◆ What to produce ◆
For the word "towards", find each line in the entries where it occurs and copy that line.

== Extracted records ==

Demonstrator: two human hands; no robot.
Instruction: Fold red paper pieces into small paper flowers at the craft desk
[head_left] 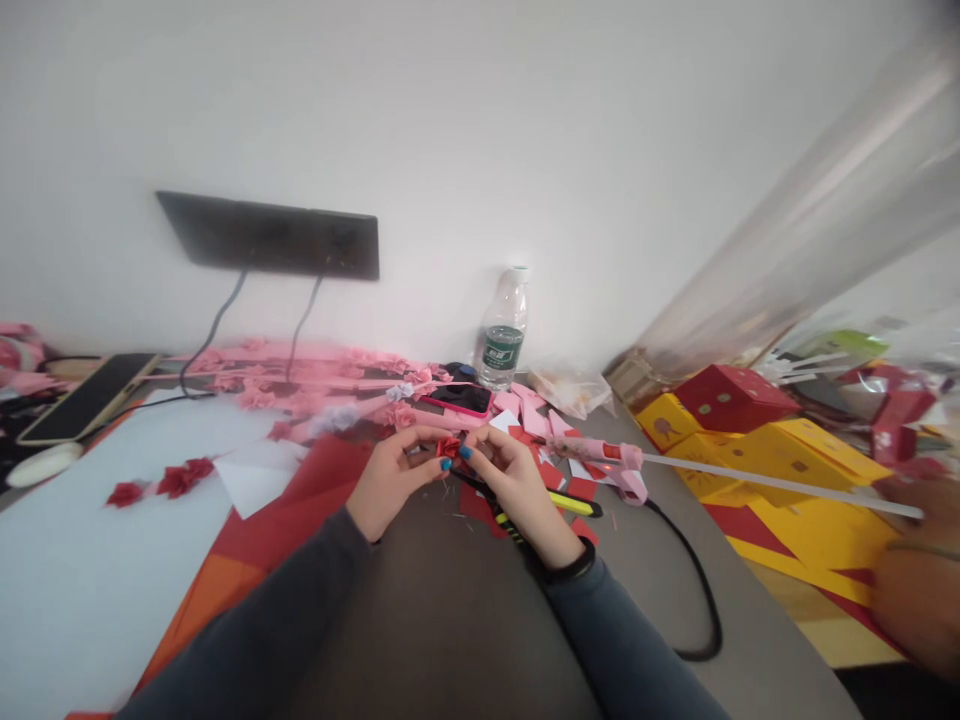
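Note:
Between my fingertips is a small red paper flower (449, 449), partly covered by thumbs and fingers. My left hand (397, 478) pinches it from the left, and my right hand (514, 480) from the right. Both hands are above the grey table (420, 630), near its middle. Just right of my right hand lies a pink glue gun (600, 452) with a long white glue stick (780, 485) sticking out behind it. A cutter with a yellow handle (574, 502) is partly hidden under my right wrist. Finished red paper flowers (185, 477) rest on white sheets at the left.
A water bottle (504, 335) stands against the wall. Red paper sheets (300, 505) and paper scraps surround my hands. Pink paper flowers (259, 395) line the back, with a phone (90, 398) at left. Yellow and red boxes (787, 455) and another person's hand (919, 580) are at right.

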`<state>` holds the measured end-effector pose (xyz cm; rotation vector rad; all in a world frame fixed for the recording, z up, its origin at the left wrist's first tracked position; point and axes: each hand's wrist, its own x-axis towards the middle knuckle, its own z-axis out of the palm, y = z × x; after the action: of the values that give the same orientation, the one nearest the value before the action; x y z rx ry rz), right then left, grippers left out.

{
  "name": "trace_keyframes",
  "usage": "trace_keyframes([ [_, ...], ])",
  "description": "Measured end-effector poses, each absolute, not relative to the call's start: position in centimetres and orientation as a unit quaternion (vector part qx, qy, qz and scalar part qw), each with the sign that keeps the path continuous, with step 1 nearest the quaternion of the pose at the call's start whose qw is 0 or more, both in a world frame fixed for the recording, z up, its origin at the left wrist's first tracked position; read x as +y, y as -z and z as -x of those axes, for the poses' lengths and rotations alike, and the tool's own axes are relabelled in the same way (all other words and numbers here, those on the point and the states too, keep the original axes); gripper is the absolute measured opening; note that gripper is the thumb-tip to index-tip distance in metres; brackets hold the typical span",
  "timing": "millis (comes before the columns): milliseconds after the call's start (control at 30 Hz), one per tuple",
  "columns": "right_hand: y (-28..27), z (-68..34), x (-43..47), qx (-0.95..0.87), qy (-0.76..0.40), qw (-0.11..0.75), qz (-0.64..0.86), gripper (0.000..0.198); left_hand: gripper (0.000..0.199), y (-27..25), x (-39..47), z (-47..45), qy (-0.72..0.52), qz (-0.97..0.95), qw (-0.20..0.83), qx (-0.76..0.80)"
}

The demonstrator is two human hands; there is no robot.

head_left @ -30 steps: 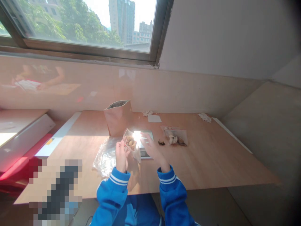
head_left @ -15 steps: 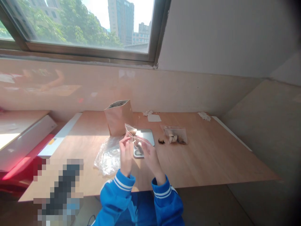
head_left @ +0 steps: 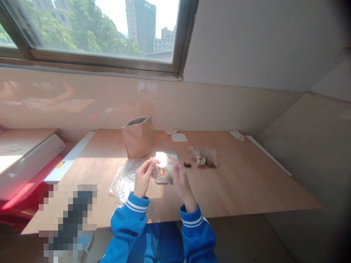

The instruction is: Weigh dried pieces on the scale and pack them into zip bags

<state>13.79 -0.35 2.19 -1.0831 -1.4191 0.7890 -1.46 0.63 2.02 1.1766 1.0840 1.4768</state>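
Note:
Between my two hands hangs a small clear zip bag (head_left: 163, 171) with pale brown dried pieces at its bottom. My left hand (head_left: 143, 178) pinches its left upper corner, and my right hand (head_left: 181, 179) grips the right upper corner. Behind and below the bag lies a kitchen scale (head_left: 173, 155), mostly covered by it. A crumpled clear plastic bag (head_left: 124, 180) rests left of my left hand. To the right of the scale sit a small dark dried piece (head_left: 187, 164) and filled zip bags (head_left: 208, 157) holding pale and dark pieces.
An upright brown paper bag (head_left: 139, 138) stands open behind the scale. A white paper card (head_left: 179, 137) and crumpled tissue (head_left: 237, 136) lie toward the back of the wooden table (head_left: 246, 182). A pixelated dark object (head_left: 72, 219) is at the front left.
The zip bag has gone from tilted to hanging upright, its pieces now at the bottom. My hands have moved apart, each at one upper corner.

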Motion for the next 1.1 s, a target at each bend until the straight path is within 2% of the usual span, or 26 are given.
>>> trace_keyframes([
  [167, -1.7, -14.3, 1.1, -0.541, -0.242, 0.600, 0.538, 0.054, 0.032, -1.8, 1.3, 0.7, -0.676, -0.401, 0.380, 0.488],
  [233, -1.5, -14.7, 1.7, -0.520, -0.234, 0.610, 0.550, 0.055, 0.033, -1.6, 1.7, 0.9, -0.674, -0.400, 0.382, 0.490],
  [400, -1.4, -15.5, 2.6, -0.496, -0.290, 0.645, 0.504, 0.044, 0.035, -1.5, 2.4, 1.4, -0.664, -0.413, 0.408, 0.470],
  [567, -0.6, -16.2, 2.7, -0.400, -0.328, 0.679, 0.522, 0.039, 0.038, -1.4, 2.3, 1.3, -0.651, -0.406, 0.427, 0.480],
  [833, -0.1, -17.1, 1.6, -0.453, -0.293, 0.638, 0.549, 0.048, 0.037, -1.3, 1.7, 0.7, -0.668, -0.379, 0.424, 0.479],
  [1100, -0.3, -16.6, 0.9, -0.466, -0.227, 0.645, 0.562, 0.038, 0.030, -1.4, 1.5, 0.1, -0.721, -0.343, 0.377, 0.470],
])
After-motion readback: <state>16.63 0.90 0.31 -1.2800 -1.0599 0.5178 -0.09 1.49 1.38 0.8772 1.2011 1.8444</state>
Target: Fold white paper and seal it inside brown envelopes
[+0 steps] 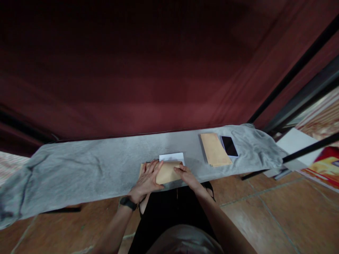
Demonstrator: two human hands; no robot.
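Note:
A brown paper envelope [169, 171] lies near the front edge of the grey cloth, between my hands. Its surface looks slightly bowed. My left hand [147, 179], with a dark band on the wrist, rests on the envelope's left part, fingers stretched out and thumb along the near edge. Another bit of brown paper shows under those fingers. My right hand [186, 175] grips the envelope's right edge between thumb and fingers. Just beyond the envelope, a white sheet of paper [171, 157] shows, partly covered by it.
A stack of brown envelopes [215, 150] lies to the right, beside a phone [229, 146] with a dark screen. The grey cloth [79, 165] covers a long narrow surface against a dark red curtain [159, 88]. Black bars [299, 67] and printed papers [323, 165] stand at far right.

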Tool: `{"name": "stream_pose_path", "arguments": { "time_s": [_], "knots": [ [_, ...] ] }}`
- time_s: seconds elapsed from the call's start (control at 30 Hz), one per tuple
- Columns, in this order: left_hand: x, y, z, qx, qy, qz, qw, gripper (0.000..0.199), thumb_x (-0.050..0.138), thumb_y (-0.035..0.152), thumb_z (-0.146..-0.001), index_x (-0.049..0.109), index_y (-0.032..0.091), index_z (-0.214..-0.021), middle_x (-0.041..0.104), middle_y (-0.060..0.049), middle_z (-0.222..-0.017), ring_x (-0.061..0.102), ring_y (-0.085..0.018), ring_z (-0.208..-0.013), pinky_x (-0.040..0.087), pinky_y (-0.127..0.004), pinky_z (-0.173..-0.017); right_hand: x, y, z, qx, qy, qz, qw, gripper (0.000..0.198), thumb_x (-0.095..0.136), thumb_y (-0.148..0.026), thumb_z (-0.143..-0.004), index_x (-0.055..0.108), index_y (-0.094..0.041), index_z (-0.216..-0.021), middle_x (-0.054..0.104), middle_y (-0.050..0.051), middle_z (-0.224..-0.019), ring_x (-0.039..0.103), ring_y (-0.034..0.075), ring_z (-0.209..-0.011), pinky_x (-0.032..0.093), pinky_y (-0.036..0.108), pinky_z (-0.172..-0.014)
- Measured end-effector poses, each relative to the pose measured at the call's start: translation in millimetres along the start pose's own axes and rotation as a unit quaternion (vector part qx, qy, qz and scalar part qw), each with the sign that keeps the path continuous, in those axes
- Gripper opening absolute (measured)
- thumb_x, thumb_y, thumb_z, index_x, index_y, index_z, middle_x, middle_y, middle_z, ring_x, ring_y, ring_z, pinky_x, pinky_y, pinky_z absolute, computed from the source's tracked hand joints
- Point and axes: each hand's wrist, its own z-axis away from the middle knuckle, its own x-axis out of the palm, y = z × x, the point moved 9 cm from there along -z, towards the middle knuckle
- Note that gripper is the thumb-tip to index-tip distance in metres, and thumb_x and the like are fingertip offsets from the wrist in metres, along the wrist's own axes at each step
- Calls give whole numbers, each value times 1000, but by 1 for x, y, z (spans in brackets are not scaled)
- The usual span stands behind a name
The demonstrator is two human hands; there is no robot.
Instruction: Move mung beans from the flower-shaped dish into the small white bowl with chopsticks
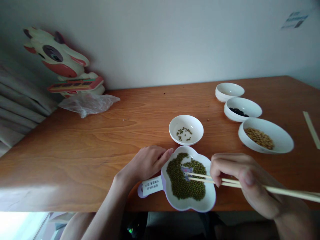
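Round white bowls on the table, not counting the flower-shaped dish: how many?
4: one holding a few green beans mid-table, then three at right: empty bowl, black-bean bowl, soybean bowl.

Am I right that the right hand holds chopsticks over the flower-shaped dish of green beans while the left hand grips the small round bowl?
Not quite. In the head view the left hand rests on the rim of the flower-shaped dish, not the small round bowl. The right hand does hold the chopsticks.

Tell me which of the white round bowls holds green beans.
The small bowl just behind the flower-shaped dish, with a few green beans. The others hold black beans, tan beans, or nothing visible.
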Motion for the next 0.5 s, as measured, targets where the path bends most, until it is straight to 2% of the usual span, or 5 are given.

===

◆ Exercise result ◆
`<state>` holds the measured end-effector pose (xyz cm; rotation vector rad; all in a world frame fixed for the recording, z up, its origin at the left wrist's first tracked position; point and axes: each hand's wrist, its own x-axis towards the middle knuckle, its own z-axis out of the palm, y = z × x; after the action: of the values that give the same orientation, the one nearest the value before the action; x y z rx ry rz), right then left, grippers left out.
- Point and axes: each hand's wrist, its own z-axis away from the middle knuckle, its own x-axis out of the palm, y = z × x, the point moved 9 cm from there along -z, towards the middle knuckle

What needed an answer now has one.